Exercise details -
In the listing below, find the line that contains "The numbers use" and the line that contains "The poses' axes". Quote both and every line between them, exactly, and nothing more.

Information shown -
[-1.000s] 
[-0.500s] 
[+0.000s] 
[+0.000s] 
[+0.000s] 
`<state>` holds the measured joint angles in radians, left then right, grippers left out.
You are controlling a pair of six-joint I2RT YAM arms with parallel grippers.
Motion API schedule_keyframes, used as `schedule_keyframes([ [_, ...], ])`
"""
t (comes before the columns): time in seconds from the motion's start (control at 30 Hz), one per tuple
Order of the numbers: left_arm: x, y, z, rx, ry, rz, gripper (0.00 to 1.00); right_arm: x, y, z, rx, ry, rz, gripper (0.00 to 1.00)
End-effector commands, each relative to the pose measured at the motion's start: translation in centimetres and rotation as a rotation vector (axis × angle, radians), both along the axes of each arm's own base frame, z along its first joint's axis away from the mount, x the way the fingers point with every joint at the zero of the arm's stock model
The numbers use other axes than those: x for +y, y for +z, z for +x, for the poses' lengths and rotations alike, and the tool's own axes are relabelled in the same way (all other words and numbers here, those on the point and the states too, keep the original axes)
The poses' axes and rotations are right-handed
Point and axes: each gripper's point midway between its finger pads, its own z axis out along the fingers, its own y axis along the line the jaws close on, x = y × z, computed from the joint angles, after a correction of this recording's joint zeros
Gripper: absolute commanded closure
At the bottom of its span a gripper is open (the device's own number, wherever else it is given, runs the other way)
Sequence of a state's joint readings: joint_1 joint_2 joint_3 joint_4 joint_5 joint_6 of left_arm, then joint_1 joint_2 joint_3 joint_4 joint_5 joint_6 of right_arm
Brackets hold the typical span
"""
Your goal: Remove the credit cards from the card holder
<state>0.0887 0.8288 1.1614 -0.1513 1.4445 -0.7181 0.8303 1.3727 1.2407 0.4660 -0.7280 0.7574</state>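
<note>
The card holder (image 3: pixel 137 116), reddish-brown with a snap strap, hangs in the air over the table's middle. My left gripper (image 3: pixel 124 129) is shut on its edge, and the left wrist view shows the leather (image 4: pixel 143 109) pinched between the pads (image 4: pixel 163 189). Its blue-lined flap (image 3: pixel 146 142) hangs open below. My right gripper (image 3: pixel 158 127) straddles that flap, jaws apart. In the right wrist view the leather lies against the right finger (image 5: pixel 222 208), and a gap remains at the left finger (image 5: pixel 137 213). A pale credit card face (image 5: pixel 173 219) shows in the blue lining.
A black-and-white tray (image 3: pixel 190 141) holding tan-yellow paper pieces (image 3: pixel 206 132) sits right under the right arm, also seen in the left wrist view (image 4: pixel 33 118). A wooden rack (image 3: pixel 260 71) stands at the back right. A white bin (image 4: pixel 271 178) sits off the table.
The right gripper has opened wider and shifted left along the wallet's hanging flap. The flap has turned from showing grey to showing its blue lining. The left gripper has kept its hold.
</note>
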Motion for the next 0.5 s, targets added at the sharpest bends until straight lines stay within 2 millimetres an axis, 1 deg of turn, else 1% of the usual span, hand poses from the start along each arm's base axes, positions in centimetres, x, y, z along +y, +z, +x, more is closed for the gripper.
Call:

Exercise output -
The numbers use other axes than those: x for +y, y for +z, z for +x, for the poses' lengths and rotations alike, and the tool's own axes are relabelled in the same way (all other words and numbers here, those on the point and the states too, keep the original axes)
The poses' axes and rotations are right-handed

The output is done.